- Gold “quietly” preparing for a big move
- Is a little air about to escape the “big fat ugly bubble”?
- If a crash happens next week, this strange indicator called it
- An “impending bloody struggle” in D.C. that will shock Wall Street
- Looming war between the world’s two most populous countries: An update
- Pot and presidential politics, 2020… fighting North Dakota’s worst-in-the-nation “blue laws”… a Bitcoin skeptic speaks up… and more!
Gold has been a snooze this week — sitting at or just below the $1,270 level.
But the action off its lows four weeks ago is promising, says our newest trading specialist Alan Knuckman. “It’s quietly sneaking up to $1,300 an ounce again,” he says in a video that went to every reader of Weekly Wealth Alert. “That was the high in April and June, so let’s see if it can punch through this time.”
Yesterday, Jim Rickards identified a boatload of reasons gold is set to jump — central banks on the verge of “easing” monetary policy, brewing trouble in global hotspots like the Korean Peninsula, discord in Washington.
None of that matters to Alan. He’s a chart guy. Still, it’s reassuring to know that gold looks constructive from both a “fundamental” and “technical” point of view.

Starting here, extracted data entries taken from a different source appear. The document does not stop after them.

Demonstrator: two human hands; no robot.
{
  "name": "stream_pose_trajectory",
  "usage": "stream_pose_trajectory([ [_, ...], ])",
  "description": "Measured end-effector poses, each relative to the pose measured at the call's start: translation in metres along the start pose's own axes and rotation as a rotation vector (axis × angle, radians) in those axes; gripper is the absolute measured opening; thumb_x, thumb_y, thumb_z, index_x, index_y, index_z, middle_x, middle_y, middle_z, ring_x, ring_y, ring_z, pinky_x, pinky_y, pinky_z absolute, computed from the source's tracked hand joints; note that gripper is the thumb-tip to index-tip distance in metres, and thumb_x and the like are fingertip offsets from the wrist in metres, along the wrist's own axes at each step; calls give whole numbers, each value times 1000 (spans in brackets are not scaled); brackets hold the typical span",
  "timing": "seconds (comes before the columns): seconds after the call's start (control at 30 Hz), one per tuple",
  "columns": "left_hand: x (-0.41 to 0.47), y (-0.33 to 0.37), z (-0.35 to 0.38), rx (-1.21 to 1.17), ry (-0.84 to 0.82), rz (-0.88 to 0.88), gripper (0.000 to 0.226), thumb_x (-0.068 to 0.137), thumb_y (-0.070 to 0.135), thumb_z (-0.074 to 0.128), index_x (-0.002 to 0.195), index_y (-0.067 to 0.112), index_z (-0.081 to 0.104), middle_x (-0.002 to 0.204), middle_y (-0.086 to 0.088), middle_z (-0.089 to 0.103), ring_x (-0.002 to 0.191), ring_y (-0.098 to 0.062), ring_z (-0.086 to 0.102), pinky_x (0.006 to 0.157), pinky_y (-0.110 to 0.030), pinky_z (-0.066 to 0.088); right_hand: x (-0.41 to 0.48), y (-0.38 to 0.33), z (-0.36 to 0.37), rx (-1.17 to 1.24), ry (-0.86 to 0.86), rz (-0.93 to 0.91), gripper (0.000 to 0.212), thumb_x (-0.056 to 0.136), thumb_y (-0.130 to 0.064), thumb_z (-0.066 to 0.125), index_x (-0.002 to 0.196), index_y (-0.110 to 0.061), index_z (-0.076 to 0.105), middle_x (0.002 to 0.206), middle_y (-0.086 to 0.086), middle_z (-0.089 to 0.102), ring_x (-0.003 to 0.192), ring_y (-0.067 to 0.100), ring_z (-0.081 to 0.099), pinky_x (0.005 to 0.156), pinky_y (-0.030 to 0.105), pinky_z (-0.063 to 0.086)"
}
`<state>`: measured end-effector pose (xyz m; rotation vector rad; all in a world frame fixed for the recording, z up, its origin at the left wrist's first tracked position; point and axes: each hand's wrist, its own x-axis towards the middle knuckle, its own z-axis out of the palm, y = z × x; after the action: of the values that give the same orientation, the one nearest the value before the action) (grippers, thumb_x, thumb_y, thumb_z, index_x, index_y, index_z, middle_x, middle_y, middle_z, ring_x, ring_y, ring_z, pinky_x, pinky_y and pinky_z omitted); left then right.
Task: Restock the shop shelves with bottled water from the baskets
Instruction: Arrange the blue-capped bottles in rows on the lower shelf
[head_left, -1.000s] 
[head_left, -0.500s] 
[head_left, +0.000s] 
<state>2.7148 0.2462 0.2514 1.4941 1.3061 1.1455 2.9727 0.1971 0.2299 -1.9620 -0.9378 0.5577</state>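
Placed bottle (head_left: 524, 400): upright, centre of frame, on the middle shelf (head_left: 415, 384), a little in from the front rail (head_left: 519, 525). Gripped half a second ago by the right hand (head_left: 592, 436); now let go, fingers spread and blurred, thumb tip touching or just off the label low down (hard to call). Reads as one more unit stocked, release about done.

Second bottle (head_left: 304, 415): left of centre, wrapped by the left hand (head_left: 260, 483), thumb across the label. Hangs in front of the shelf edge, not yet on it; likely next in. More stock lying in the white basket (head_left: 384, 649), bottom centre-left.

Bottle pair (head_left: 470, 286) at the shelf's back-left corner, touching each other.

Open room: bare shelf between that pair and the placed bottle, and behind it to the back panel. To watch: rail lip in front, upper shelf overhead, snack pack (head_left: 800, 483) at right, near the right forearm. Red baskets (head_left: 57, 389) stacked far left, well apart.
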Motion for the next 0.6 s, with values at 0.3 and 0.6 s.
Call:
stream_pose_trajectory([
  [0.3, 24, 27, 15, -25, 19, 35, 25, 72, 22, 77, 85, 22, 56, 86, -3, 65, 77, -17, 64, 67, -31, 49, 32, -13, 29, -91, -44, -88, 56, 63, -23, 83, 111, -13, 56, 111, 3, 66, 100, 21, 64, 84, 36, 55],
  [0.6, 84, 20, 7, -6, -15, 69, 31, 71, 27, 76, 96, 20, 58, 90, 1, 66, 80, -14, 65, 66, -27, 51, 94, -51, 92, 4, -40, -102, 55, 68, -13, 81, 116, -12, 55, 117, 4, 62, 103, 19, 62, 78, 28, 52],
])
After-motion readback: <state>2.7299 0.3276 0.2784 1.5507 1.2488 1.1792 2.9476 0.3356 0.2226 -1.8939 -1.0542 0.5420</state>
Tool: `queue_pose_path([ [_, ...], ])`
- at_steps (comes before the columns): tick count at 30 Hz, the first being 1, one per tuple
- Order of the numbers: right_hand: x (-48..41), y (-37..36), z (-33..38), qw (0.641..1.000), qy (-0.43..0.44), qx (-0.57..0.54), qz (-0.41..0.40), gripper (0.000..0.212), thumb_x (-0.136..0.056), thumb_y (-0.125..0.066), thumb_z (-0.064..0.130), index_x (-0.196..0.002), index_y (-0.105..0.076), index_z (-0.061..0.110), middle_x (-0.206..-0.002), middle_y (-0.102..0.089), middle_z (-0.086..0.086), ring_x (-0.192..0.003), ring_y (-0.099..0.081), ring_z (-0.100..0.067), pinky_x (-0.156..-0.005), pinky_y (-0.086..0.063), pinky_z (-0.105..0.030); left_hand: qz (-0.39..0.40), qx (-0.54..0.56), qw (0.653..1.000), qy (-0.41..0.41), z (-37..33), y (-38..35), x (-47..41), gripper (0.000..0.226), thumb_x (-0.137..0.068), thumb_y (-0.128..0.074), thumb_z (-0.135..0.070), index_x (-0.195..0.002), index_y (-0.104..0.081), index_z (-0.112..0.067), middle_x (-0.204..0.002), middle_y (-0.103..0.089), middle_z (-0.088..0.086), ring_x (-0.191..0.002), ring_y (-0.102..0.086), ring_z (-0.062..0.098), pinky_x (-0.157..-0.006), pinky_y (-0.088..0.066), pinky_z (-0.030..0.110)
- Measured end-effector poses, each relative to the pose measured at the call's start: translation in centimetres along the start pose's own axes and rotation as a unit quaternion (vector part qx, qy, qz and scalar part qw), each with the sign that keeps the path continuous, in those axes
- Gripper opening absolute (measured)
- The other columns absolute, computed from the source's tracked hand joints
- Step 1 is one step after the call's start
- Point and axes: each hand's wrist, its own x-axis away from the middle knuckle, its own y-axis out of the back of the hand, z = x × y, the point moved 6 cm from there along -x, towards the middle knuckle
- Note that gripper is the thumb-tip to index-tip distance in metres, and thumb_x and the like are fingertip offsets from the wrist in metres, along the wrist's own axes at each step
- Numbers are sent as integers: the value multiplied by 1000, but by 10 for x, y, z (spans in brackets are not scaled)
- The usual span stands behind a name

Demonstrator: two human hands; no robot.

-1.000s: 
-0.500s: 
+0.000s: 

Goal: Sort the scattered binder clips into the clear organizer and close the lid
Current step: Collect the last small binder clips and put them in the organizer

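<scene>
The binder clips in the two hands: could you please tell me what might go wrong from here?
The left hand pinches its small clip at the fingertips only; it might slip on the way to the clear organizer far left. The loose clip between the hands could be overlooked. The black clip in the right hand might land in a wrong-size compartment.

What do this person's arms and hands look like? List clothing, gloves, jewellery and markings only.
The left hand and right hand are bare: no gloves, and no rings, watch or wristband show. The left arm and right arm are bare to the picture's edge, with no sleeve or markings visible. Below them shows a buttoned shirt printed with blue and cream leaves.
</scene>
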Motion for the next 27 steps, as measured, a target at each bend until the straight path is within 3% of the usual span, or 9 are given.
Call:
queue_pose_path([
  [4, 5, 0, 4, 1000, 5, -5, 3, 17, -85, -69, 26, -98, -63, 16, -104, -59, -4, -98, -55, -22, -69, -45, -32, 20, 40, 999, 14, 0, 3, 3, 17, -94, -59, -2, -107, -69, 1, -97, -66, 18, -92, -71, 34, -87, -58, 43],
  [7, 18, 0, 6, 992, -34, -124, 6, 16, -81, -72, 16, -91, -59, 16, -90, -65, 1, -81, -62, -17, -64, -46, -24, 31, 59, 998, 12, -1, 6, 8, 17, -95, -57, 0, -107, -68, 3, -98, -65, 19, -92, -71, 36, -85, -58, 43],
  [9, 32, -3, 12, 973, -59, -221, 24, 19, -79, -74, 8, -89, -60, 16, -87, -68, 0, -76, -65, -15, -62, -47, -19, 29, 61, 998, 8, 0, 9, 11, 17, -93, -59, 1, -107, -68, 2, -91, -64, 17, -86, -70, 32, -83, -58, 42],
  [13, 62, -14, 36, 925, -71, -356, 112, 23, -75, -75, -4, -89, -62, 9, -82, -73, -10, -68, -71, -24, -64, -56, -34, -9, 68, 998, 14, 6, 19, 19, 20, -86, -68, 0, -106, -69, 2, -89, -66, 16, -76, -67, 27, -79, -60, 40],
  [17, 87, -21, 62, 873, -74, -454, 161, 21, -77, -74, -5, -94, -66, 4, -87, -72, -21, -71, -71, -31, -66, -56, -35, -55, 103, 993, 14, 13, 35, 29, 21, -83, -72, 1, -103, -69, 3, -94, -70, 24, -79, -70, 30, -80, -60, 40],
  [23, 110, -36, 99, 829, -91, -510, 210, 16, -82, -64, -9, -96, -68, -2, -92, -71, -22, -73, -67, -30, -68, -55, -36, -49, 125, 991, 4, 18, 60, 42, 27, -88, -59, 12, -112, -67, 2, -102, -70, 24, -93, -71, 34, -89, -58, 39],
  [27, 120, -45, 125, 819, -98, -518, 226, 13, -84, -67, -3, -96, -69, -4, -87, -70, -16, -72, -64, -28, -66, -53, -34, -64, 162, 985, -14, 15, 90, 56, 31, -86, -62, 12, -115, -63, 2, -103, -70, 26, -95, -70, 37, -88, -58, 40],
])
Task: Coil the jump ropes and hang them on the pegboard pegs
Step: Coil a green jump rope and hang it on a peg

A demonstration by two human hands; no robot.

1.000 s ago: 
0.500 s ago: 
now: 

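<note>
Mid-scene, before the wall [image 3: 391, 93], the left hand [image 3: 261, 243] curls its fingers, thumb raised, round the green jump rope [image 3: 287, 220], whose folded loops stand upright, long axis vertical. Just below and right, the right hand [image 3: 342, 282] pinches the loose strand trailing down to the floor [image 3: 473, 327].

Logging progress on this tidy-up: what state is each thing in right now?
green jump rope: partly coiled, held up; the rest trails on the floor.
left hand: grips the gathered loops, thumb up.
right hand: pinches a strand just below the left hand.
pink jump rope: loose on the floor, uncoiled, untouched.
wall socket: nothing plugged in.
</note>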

What’s most relevant for Alan’s readers, though, is a funky spike in options trading on one of the major gold miners. This is the “somebody knows something” activity that’s key to his short-term profit recommendations. He spotted it on Monday; the story will play out no later than a week from tomorrow.
By the time you read this, it might be too late to take advantage of this particular trade. But Alan’s patent-pending indicator is always serving up new opportunities, and they all play out in less than two weeks. Follow this link to learn more about how Alan’s trade recommendations work.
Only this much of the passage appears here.